▸ The task: What lines in the records include the string "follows"? Return each one.

*** Block opens ***

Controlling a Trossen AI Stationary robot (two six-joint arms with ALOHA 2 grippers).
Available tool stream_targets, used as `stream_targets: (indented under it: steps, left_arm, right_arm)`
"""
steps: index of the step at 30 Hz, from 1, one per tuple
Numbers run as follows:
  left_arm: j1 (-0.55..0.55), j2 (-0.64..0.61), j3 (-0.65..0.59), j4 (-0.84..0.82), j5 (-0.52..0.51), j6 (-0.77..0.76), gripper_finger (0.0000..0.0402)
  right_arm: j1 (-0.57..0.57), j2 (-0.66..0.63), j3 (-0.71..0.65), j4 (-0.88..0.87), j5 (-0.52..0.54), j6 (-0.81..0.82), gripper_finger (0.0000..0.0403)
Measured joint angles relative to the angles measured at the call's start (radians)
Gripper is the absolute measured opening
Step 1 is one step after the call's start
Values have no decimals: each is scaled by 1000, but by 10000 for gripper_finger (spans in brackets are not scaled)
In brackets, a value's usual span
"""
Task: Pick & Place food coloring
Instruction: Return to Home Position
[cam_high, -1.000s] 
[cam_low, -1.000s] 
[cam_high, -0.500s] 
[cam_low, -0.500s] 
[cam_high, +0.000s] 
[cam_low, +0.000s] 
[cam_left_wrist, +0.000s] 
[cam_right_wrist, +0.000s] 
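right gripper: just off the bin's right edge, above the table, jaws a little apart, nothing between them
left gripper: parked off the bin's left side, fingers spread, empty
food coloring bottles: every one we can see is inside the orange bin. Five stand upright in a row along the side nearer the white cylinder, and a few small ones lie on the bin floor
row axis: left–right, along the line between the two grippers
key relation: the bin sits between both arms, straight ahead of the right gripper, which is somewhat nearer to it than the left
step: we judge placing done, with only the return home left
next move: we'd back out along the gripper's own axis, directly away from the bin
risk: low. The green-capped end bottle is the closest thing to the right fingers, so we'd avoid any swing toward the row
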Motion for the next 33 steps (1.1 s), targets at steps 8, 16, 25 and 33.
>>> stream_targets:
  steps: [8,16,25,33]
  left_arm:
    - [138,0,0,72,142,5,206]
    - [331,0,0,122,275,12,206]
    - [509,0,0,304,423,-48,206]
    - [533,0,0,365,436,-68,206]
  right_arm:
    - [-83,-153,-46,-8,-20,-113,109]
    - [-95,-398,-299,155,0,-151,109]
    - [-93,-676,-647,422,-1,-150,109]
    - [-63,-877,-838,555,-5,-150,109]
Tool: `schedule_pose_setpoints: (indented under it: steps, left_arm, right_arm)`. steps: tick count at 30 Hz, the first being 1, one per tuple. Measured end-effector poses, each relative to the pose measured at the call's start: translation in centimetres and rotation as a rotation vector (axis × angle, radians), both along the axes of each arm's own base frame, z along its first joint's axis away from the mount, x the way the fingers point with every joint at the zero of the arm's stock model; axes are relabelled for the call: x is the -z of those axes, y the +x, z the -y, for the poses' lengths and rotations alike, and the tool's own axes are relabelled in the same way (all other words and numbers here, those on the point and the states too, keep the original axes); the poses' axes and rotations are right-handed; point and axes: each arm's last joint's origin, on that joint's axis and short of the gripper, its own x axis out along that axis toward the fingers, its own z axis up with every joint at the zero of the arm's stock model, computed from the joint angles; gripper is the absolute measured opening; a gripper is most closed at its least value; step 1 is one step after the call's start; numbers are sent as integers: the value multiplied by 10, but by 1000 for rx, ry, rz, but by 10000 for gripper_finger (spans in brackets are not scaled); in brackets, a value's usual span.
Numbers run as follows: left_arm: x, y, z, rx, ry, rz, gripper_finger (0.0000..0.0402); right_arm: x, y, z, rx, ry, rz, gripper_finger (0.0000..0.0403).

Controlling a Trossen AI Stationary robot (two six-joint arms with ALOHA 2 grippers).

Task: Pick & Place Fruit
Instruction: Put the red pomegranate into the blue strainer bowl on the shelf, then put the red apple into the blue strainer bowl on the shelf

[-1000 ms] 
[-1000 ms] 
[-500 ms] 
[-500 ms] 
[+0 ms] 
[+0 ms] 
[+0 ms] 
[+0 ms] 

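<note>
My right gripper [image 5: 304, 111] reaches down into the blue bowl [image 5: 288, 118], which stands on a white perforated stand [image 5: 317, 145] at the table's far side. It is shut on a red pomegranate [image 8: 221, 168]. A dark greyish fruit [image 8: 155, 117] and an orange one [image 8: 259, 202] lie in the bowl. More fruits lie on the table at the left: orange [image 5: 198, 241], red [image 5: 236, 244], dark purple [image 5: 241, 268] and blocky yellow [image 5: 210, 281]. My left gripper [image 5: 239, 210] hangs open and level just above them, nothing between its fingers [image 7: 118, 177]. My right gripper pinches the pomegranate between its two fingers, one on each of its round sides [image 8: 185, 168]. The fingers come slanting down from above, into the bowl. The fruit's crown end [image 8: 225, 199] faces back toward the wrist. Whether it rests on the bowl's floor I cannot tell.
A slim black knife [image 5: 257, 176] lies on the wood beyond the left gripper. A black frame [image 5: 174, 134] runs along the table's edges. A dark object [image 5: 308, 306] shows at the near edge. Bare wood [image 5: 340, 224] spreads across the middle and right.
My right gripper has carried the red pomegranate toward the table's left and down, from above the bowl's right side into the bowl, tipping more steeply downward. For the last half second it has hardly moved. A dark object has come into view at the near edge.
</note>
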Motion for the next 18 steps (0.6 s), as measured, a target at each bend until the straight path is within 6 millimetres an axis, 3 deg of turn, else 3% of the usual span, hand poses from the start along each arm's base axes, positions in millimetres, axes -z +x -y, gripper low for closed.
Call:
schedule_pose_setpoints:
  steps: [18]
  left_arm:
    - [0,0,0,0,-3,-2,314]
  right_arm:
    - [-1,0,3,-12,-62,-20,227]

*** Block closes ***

▸ Answer for this exercise:
Numbers run as follows:
Numbers run as follows: left_arm: x, y, z, rx, ry, rz, gripper_finger (0.0000..0.0402); right_arm: x, y, z, rx, ry, rz, gripper_finger (0.0000..0.0403).

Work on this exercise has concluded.